In a study of SEC lawyers, University of Washington’s Ed deHaan, Rutgers University’s Simi Kedia, Nanyang Technological University’s Kevin Koh, and Columbia University’s Shivaram Rajgopal find that lawyers who left the agency for private law firms were more aggressive than their peers, as evidenced by settlements. DeHaan says that instead of a quid pro quo, those lawyers fall under the human-capital hypothesis.
“They’re the most aggressive and get the toughest settlements,” deHaan says. “They’re signaling their talent. The law firms hire the best people from the SEC. By being excellent at their job, the SEC lawyers get jobs at these private law firms.”

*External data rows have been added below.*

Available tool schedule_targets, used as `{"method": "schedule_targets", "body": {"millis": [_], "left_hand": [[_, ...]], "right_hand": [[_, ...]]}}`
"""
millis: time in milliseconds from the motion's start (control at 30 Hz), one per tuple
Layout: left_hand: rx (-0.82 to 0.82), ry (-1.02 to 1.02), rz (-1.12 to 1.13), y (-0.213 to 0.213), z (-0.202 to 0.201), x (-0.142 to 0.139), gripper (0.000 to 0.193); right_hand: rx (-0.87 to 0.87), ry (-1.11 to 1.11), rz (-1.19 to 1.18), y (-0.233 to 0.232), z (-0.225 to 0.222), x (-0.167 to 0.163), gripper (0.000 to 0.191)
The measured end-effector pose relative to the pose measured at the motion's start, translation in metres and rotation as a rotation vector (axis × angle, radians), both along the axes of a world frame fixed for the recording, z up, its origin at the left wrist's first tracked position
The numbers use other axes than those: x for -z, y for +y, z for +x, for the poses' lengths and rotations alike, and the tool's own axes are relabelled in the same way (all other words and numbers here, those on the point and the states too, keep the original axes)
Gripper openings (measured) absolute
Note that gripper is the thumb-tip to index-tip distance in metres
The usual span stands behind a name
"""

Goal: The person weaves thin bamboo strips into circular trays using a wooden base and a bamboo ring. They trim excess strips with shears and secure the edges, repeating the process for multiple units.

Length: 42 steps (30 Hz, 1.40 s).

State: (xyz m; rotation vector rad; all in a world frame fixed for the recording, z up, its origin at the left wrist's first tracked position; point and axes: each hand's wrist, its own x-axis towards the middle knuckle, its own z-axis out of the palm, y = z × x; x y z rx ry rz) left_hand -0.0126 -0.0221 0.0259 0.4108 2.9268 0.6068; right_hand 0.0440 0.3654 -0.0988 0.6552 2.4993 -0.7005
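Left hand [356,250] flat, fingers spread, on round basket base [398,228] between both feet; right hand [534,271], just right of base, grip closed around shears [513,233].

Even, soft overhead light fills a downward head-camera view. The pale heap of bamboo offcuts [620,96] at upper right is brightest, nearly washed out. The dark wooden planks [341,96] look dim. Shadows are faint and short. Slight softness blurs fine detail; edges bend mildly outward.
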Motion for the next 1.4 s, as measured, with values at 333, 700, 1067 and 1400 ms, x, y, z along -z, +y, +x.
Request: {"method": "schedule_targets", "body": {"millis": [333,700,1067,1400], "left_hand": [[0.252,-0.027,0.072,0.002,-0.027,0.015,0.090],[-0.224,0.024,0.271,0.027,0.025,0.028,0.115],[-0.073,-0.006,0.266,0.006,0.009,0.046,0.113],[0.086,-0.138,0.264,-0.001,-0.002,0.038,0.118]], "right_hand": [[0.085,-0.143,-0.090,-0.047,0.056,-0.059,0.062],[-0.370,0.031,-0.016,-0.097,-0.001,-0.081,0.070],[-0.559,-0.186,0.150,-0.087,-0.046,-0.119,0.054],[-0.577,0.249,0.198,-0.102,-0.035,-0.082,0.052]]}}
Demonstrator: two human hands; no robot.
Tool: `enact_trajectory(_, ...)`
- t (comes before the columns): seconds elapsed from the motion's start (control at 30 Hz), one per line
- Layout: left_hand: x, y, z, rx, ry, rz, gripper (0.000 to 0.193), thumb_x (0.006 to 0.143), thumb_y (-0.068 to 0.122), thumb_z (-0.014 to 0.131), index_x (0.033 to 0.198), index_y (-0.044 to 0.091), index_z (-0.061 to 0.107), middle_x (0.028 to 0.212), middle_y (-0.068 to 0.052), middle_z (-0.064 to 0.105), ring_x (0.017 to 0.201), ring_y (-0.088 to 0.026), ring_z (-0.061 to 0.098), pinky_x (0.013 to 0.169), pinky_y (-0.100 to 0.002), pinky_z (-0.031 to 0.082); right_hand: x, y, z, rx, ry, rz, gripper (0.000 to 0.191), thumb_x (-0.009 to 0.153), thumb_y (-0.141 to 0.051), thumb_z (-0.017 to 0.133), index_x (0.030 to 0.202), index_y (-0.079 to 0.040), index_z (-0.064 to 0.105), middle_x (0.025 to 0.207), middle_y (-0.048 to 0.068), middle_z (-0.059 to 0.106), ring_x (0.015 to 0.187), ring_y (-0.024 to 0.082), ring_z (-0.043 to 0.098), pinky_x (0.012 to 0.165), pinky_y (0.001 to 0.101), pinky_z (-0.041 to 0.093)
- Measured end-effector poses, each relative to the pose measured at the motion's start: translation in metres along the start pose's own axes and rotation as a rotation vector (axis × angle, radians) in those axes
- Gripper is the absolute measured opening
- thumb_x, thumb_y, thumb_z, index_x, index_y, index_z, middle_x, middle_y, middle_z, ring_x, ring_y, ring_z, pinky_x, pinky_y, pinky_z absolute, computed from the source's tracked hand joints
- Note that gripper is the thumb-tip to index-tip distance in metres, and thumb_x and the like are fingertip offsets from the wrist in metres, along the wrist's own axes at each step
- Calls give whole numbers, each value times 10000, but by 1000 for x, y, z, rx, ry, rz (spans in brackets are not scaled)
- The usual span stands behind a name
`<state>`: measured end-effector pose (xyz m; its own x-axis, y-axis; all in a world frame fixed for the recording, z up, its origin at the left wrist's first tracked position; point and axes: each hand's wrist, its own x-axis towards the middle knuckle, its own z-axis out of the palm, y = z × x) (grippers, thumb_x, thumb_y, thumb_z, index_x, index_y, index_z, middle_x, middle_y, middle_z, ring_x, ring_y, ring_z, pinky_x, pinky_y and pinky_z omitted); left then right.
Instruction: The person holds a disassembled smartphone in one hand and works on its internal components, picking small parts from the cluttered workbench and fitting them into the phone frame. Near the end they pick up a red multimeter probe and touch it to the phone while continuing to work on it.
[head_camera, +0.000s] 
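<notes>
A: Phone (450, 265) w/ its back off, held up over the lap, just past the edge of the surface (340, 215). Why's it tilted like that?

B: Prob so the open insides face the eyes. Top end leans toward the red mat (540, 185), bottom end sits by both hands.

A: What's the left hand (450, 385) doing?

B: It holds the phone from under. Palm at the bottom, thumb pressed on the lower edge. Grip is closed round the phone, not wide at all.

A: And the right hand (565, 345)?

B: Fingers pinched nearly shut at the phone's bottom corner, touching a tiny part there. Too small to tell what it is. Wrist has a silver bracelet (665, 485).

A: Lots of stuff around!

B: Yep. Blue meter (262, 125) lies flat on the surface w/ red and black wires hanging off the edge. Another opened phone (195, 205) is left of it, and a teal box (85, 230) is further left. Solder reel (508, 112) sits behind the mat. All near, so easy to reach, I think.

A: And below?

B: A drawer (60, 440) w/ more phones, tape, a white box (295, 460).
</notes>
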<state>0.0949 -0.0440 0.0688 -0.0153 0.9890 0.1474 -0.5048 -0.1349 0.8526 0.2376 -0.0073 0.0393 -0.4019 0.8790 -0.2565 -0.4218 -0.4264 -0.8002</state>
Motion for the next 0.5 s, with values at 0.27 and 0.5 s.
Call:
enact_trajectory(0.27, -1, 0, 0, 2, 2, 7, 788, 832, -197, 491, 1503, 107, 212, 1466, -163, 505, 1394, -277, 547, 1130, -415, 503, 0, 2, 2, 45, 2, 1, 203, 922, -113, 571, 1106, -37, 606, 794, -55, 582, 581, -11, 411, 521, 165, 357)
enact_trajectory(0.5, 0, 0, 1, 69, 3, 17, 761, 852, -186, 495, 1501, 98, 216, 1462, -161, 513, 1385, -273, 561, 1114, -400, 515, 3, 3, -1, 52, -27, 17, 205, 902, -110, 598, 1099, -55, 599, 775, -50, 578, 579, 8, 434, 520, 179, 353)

The research findings, then, are far from settled. The finding that analysts and lawyers who left for industry performed better rather than worse puts it at odds with the research by Wollmann, who wonders if results are affected by whether a regulatory agency is privately or government run. Ratings agencies could go out of business if companies stop buying their reports, whereas government employees have no such market imperative. Meanwhile, Kempf says she finds it unlikely that companies are willing to hire less-qualified employees, even those that have been nice to the company.
While deHaan finds that lawyers who left the SEC were more aggressive with their cases, he says it’s also possible these attorneys cherry-picked cases that looked the easiest to win in order to bolster their résumés. Or they could have decided against prosecuting certain companies. Data on case selection and case appointment aren’t available.
“These are difficult issues to grapple with. It’s difficult to get empirical data to measure performance,” he says. “Opacity is the friend of corruption. And with the SEC in particular, we have a difficult time getting data on their enforcement processes.”
But the opposing findings demonstrate how challenging it is to draw policy conclusions, even though the suggestion of impropriety continues to inspire rules and orders. Several one-year bans, known as cooling-off periods, prevent some US federal employees from working in specific jobs for a year after leaving government. One specifically applies to SEC auditors. Other, stricter rules include lifetime bans on “switching sides,” or representing a private party in a matter in which the employee has previously represented the government. (Those rules apply to specific circumstances and affect few federal employees, allowing most government employees to freely take jobs in the private sector.)
US Senator Tammy Baldwin and Representative Elijah Cummings in July 2015 proposed the Financial Services Conflict of Interest Act, which would ban bonuses paid to private-sector employees who leave to work for the government; increase the lobbying ban to two years and expand the definition of lobbying, as well as which federal employees are covered; and force financial regulators to recuse themselves for two years on actions that would “directly or substantially benefit” former employers or clients. That proposal remains in committee.
The researchers caution that policies aimed at stopping or slowing the revolving door could have unintended consequences, for example by making it difficult for the government to attract talented employees. “In terms of financial regulators, a cooling-off period might be detrimental because you might be hurting their employment opportunities,” warns Kempf. Wollmann generally supports actions that seek to slow the revolving door, but he agrees that if the government attempts to draw legal expertise from only its own ranks, “you’re not going to have a large pool to draw from.” What are the consequences of letting it continue to spin? Time, and more evidence, will tell.